## WHAT THE TASK REQUIRES:
For this exercise, print all of the data exactly as given.

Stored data
▬▬▬▬▬▬▬▬▬▬

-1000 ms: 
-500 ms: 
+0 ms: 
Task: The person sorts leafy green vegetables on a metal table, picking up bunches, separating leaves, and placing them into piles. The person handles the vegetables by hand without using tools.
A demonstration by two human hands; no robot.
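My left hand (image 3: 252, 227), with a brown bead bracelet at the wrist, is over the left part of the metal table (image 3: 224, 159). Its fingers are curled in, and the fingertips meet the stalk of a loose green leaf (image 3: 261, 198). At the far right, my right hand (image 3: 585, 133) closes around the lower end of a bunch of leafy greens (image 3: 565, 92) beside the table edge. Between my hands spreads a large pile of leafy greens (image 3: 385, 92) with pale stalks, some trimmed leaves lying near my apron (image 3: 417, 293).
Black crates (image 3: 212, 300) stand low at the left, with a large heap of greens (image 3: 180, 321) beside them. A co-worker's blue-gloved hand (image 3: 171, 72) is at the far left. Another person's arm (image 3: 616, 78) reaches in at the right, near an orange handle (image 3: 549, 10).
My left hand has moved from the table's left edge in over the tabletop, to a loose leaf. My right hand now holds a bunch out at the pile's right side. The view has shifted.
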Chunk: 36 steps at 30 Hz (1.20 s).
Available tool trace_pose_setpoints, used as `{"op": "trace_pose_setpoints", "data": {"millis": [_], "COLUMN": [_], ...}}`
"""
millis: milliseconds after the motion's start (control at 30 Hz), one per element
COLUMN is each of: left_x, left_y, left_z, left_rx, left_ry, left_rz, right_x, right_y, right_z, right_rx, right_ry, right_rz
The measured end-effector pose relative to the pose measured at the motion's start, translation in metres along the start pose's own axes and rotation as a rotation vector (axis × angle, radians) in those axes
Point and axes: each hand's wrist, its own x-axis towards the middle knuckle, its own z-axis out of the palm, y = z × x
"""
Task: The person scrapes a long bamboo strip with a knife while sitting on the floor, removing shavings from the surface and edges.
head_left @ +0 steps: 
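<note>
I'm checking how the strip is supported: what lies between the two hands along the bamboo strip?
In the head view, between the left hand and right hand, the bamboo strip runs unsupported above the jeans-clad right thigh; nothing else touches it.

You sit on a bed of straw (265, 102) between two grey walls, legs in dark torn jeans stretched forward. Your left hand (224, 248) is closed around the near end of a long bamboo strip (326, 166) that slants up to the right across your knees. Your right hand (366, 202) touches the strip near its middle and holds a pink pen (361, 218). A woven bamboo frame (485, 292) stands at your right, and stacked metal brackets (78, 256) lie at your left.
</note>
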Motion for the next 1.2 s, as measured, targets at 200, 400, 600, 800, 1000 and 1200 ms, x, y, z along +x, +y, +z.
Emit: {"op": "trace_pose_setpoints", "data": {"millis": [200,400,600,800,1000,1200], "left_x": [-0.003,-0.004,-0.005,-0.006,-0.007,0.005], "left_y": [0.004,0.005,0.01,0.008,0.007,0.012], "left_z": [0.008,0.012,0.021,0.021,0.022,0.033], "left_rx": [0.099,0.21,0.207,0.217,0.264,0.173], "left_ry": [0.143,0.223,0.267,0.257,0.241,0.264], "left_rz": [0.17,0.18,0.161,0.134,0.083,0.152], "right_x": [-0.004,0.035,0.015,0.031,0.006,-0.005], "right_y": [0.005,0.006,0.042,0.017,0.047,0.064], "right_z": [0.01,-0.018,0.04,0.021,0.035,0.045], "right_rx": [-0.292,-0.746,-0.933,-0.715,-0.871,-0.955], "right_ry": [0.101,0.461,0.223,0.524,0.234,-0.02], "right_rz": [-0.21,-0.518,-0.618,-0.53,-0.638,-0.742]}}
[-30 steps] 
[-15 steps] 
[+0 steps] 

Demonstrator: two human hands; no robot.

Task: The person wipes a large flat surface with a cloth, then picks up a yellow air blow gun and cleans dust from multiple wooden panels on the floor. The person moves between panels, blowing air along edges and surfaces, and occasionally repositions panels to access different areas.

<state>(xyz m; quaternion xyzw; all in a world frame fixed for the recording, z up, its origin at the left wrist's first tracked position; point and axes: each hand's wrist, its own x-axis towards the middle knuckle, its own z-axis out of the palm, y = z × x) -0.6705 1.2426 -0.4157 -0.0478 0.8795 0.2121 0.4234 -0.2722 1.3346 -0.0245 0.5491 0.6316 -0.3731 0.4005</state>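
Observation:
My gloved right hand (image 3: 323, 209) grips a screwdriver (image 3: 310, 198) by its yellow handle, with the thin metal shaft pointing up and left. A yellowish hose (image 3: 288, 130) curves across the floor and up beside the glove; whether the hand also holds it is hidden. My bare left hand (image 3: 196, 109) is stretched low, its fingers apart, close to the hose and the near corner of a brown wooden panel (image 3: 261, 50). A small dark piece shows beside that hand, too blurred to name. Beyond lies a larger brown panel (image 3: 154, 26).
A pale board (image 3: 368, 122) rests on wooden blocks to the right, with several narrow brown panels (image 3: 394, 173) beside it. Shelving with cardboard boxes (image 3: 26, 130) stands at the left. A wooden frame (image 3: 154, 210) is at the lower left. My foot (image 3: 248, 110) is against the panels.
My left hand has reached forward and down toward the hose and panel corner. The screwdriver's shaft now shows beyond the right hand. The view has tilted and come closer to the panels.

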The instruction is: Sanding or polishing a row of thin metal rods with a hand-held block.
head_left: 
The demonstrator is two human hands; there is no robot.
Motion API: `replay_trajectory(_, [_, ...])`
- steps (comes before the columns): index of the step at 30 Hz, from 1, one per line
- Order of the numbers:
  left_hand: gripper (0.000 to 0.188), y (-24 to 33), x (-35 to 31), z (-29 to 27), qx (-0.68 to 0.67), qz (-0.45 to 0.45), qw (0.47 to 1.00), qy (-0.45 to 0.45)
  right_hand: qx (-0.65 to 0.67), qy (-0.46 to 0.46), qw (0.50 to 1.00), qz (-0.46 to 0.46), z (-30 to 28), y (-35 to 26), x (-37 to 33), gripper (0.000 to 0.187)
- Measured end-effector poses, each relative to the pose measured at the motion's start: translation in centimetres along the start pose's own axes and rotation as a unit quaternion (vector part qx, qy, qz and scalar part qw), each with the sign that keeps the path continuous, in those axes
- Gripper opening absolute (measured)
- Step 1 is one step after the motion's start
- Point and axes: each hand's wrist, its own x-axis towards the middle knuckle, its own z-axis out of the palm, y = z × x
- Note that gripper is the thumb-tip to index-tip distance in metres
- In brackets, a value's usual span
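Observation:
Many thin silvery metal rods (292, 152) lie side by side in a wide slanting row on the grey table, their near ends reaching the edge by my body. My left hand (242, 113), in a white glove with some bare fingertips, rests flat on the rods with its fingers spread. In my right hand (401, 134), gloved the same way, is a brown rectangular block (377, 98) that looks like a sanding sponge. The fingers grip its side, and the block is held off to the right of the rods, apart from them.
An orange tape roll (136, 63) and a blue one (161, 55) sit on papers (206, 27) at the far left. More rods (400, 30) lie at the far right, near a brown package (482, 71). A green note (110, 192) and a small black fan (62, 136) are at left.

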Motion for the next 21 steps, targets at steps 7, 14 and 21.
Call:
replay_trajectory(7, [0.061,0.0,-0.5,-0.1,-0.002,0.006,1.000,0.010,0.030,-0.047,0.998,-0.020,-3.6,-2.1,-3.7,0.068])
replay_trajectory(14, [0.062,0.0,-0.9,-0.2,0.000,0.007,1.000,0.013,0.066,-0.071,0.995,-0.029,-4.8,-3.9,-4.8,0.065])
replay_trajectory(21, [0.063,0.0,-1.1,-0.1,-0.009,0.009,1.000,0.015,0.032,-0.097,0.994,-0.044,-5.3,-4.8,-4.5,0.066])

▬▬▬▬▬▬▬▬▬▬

## COMPLETED EXERCISE:
-1000 ms: 
-500 ms: 
+0 ms: 
Task: The person sorts leafy green vegetables on a metal table, picking up bunches, separating leaves, and placing them into piles. The person handles the vegetables by hand without using tools.
A demonstration by two human hands; no robot.
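My left hand (image 3: 252, 227), with a brown bead bracelet at the wrist, is over the left part of the metal table (image 3: 224, 159). Its fingers are curled in, and the fingertips meet the stalk of a loose green leaf (image 3: 261, 198). At the far right, my right hand (image 3: 585, 133) closes around the lower end of a bunch of leafy greens (image 3: 565, 92) beside the table edge. Between my hands spreads a large pile of leafy greens (image 3: 385, 92) with pale stalks, some trimmed leaves lying near my apron (image 3: 417, 293).
Black crates (image 3: 212, 300) stand low at the left, with a large heap of greens (image 3: 180, 321) beside them. A co-worker's blue-gloved hand (image 3: 171, 72) is at the far left. Another person's arm (image 3: 616, 78) reaches in at the right, near an orange handle (image 3: 549, 10).
My left hand has moved from the table's left edge in over the tabletop, to a loose leaf. My right hand now holds a bunch out at the pile's right side. The view has shifted.
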Chunk: 36 steps at 30 Hz (1.20 s).
Available tool trace_pose_setpoints, used as `{"op": "trace_pose_setpoints", "data": {"millis": [_], "COLUMN": [_], ...}}`
"""
millis: milliseconds after the motion's start (control at 30 Hz), one per element
COLUMN is each of: left_x, left_y, left_z, left_rx, left_ry, left_rz, right_x, right_y, right_z, right_rx, right_ry, right_rz
The measured end-effector pose relative to the pose measured at the motion's start, translation in metres along the start pose's own axes and rotation as a rotation vector (axis × angle, radians) in those axes
Point and axes: each hand's wrist, its own x-axis towards the middle knuckle, its own z-axis out of the palm, y = z × x
"""
Task: The person scrapes a long bamboo strip with a knife while sitting on the floor, removing shavings from the surface and edges.
head_left @ +0 steps: 
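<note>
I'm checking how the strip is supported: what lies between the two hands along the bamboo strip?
In the head view, between the left hand and right hand, the bamboo strip runs unsupported above the jeans-clad right thigh; nothing else touches it.

You sit on a bed of straw (265, 102) between two grey walls, legs in dark torn jeans stretched forward. Your left hand (224, 248) is closed around the near end of a long bamboo strip (326, 166) that slants up to the right across your knees. Your right hand (366, 202) touches the strip near its middle and holds a pink pen (361, 218). A woven bamboo frame (485, 292) stands at your right, and stacked metal brackets (78, 256) lie at your left.
</note>
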Motion for the next 1.2 s, as measured, targets at 200, 400, 600, 800, 1000 and 1200 ms, x, y, z along +x, +y, +z.
Emit: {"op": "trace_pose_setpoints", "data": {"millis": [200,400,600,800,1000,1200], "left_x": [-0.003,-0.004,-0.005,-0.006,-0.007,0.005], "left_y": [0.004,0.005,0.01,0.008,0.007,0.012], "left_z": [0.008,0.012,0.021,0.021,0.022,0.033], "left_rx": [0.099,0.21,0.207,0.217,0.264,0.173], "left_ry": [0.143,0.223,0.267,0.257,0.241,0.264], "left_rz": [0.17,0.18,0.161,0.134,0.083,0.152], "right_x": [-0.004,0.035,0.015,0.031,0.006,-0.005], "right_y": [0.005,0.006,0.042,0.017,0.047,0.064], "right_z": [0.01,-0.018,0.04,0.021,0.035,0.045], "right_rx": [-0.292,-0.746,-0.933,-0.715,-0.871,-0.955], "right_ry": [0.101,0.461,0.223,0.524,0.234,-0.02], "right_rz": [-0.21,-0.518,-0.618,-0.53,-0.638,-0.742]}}
[-30 steps] 
[-15 steps] 
[+0 steps] 

Demonstrator: two human hands; no robot.

Task: The person wipes a large flat surface with a cloth, then picks up a yellow air blow gun and cleans dust from multiple wooden panels on the floor. The person moves between panels, blowing air along edges and surfaces, and occasionally repositions panels to access different areas.

<state>(xyz m; quaternion xyzw; all in a world frame fixed for the recording, z up, its origin at the left wrist's first tracked position; point and axes: each hand's wrist, its own x-axis towards the middle knuckle, its own z-axis out of the palm, y = z × x) -0.6705 1.2426 -0.4157 -0.0478 0.8795 0.2121 0.4234 -0.2722 1.3346 -0.0245 0.5491 0.6316 -0.3731 0.4005</state>
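Observation:
My gloved right hand (image 3: 323, 209) grips a screwdriver (image 3: 310, 198) by its yellow handle, with the thin metal shaft pointing up and left. A yellowish hose (image 3: 288, 130) curves across the floor and up beside the glove; whether the hand also holds it is hidden. My bare left hand (image 3: 196, 109) is stretched low, its fingers apart, close to the hose and the near corner of a brown wooden panel (image 3: 261, 50). A small dark piece shows beside that hand, too blurred to name. Beyond lies a larger brown panel (image 3: 154, 26).
A pale board (image 3: 368, 122) rests on wooden blocks to the right, with several narrow brown panels (image 3: 394, 173) beside it. Shelving with cardboard boxes (image 3: 26, 130) stands at the left. A wooden frame (image 3: 154, 210) is at the lower left. My foot (image 3: 248, 110) is against the panels.
My left hand has reached forward and down toward the hose and panel corner. The screwdriver's shaft now shows beyond the right hand. The view has tilted and come closer to the panels.
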
The instruction is: Sanding or polishing a row of thin metal rods with a hand-held block.
head_left: 
The demonstrator is two human hands; there is no robot.
Motion API: `replay_trajectory(_, [_, ...])`
- steps (comes before the columns): index of the step at 30 Hz, from 1, one per line
- Order of the numbers:
  left_hand: gripper (0.000 to 0.188), y (-24 to 33), x (-35 to 31), z (-29 to 27), qx (-0.68 to 0.67), qz (-0.45 to 0.45), qw (0.47 to 1.00), qy (-0.45 to 0.45)
  right_hand: qx (-0.65 to 0.67), qy (-0.46 to 0.46), qw (0.50 to 1.00), qz (-0.46 to 0.46), z (-30 to 28), y (-35 to 26), x (-37 to 33), gripper (0.000 to 0.187)
- Measured end-effector poses, each relative to the pose measured at the motion's start: translation in centimetres along the start pose's own axes and rotation as a unit quaternion (vector part qx, qy, qz and scalar part qw), each with the sign that keeps the path continuous, in those axes
- Gripper opening absolute (measured)
- Step 1 is one step after the motion's start
- Point and axes: each hand's wrist, its own x-axis towards the middle knuckle, its own z-axis out of the palm, y = z × x
- Note that gripper is the thumb-tip to index-tip distance in metres
- In brackets, a value's usual span
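Observation:
Many thin silvery metal rods (292, 152) lie side by side in a wide slanting row on the grey table, their near ends reaching the edge by my body. My left hand (242, 113), in a white glove with some bare fingertips, rests flat on the rods with its fingers spread. In my right hand (401, 134), gloved the same way, is a brown rectangular block (377, 98) that looks like a sanding sponge. The fingers grip its side, and the block is held off to the right of the rods, apart from them.
An orange tape roll (136, 63) and a blue one (161, 55) sit on papers (206, 27) at the far left. More rods (400, 30) lie at the far right, near a brown package (482, 71). A green note (110, 192) and a small black fan (62, 136) are at left.
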
Motion for the next 21 steps, targets at steps 7, 14 and 21.
Call:
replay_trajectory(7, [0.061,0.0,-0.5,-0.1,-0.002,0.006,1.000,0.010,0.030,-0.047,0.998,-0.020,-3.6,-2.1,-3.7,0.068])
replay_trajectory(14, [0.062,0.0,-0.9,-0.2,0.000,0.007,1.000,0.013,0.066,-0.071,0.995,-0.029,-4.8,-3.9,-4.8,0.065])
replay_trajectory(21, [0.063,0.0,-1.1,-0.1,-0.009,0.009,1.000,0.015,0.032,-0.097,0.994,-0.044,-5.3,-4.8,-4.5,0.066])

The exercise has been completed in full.